**WHAT THE TASK ASKS:**
From the first line to the last, transcribe the data exactly and skip the pictures.

*** Opening of COLLECTED MATERIAL ***

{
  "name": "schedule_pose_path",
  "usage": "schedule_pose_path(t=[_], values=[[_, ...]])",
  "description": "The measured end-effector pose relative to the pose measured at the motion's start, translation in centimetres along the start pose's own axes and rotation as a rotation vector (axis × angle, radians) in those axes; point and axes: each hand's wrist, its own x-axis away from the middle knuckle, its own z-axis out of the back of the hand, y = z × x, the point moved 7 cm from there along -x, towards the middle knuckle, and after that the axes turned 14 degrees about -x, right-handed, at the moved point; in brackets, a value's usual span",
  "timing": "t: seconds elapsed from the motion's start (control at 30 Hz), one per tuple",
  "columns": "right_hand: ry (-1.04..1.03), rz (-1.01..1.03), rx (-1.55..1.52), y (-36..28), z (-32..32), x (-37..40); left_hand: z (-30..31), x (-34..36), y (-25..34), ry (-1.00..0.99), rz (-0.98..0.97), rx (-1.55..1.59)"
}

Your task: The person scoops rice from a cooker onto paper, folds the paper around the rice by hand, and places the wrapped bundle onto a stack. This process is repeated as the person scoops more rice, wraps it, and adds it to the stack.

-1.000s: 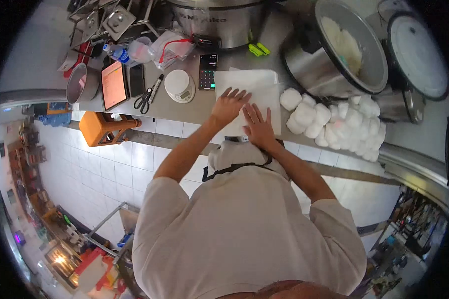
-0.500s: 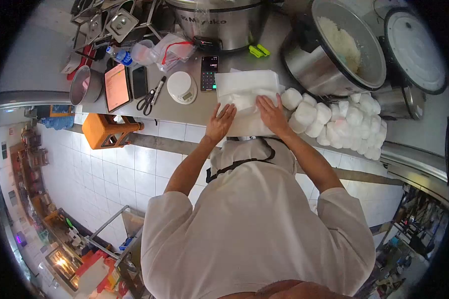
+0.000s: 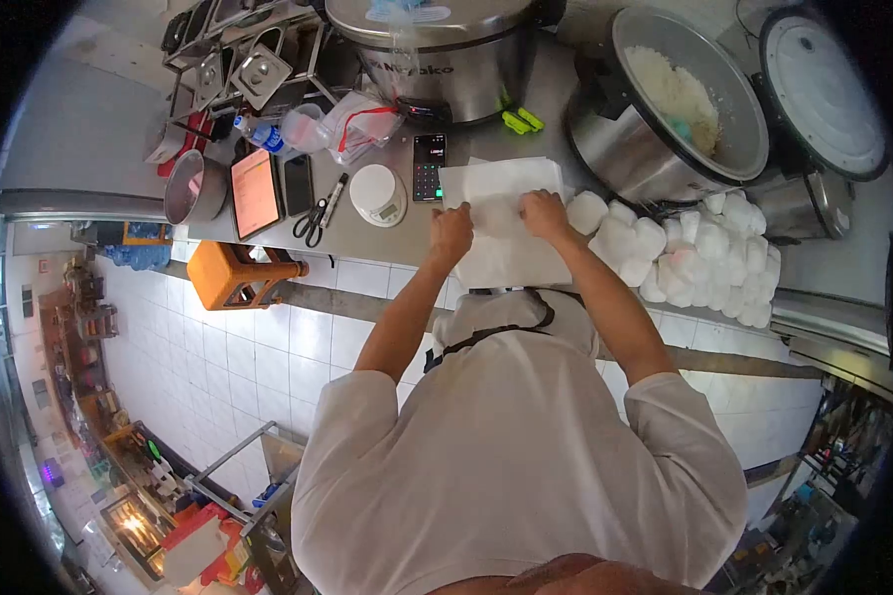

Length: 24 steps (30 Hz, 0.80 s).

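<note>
Hands on a steel counter (image 3: 362, 236) — left hand (image 3: 450, 234) and right hand (image 3: 546, 213) both curl their fingers around a white wrapped bundle (image 3: 497, 214), which lies on a paper sheet (image 3: 511, 263) just beside a pile of wrapped rice portions (image 3: 700, 253).

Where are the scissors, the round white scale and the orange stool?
scissors (image 3: 311, 224): head view, on the handles.
round white scale (image 3: 376, 187): head view, on its top plate.
orange stool (image 3: 230, 275): head view, on its seat.

Both arms reach forward with elbows bent, the forearms converging toward the far side. The left hand (image 3: 451, 235) and right hand (image 3: 545, 214) sit near each other, knuckles up and fingers curled under, the right slightly farther away.
</note>
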Motion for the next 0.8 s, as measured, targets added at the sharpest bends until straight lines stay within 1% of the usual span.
schedule_pose_path(t=[0.03,0.13,0.23,0.33,0.37,0.43,0.47,0.53,0.57,0.63,0.67,0.7,0.73,0.8], values=[[0.046,0.044,0.066,-0.6,0.3,0.6,0.3,-0.2,0.4,-0.015,-0.057,-0.013],[0.261,0.186,-0.01,-1.6,0.2,2.4,3.2,1.7,1.9,0.358,-0.161,-0.132],[0.265,0.172,-0.102,-1.0,-2.3,4.5,-0.4,3.7,1.5,0.342,-0.199,0.114],[0.371,0.281,-0.084,-0.8,-3.3,6.3,-0.5,6.4,2.1,0.506,-0.196,0.132],[0.392,0.284,-0.072,-0.7,-3.6,6.6,-0.2,6.8,2.3,0.543,-0.209,0.097],[0.434,0.29,-0.044,-1.0,-3.3,7.0,-1.5,5.0,1.5,0.322,-0.179,0.118],[0.386,0.223,-0.147,-0.5,-3.4,6.7,-2.2,4.1,1.0,0.209,-0.164,0.128],[0.29,0.088,-0.348,0.5,-3.5,5.8,-2.3,1.0,-0.2,-0.076,0.017,0.451],[0.248,-0.055,-0.496,1.1,-3.2,5.4,-2.7,0.2,-0.6,-0.221,0.109,0.61],[0.17,-0.345,-0.785,1.3,-2.6,4.9,-1.3,-0.8,-0.1,-0.009,-0.158,0.416],[0.21,-0.423,-0.893,1.2,-2.8,5.0,-0.7,-1.0,0.3,0.102,-0.293,0.319],[0.259,-0.499,-1.003,1.5,-3.3,5.2,1.3,0.2,1.1,0.399,-0.484,0.333],[0.311,-0.576,-1.117,1.6,-3.8,5.6,1.2,0.6,1.5,0.268,-0.418,0.507],[0.374,-0.532,-1.0,1.2,-3.5,6.1,0.5,2.5,2.8,-0.02,-0.291,0.831]])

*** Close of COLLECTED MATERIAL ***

**YOUR SOLUTION:**
{
  "name": "schedule_pose_path",
  "usage": "schedule_pose_path(t=[_], values=[[_, ...]])",
  "description": "The measured end-effector pose relative to the pose measured at the motion's start, translation in centimetres along the start pose's own axes and rotation as a rotation vector (axis × angle, radians) in those axes; point and axes: each hand's wrist, its own x-axis away from the middle knuckle, its own z-axis out of the back of the hand, y = z × x, the point moved 7 cm from there along -x, towards the middle knuckle, and after that the axes turned 14 degrees about -x, right-handed, at the moved point; in brackets, a value's usual span",
  "timing": "t: seconds elapsed from the motion's start (control at 30 Hz), one per tuple",
  "columns": "right_hand: ry (-1.04..1.03), rz (-1.01..1.03), rx (-1.55..1.52), y (-36..28), z (-32..32), x (-37..40); left_hand: z (-30..31), x (-34..36), y (-25..34), ry (-1.00..0.99), rz (-0.98..0.97), rx (-1.55..1.59)"
}

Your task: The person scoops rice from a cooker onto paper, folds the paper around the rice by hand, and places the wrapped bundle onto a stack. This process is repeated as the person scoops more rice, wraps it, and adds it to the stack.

-1.000s: 
-0.500s: 
+0.000s: 

Length: 24 steps (30 Hz, 0.80 s).

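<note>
Hands on a steel counter (image 3: 362, 236) — left hand (image 3: 450, 234) and right hand (image 3: 546, 213) both curl their fingers around a white wrapped bundle (image 3: 497, 214), which lies on a paper sheet (image 3: 511, 263) just beside a pile of wrapped rice portions (image 3: 700, 253).

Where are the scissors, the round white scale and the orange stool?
scissors (image 3: 311, 224): head view, on the handles.
round white scale (image 3: 376, 187): head view, on its top plate.
orange stool (image 3: 230, 275): head view, on its seat.

Both arms reach forward with elbows bent, the forearms converging toward the far side. The left hand (image 3: 451, 235) and right hand (image 3: 545, 214) sit near each other, knuckles up and fingers curled under, the right slightly farther away.
</note>
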Motion for the next 0.8 s, as measured, targets added at the sharpest bends until straight lines stay within 1% of the usual span.
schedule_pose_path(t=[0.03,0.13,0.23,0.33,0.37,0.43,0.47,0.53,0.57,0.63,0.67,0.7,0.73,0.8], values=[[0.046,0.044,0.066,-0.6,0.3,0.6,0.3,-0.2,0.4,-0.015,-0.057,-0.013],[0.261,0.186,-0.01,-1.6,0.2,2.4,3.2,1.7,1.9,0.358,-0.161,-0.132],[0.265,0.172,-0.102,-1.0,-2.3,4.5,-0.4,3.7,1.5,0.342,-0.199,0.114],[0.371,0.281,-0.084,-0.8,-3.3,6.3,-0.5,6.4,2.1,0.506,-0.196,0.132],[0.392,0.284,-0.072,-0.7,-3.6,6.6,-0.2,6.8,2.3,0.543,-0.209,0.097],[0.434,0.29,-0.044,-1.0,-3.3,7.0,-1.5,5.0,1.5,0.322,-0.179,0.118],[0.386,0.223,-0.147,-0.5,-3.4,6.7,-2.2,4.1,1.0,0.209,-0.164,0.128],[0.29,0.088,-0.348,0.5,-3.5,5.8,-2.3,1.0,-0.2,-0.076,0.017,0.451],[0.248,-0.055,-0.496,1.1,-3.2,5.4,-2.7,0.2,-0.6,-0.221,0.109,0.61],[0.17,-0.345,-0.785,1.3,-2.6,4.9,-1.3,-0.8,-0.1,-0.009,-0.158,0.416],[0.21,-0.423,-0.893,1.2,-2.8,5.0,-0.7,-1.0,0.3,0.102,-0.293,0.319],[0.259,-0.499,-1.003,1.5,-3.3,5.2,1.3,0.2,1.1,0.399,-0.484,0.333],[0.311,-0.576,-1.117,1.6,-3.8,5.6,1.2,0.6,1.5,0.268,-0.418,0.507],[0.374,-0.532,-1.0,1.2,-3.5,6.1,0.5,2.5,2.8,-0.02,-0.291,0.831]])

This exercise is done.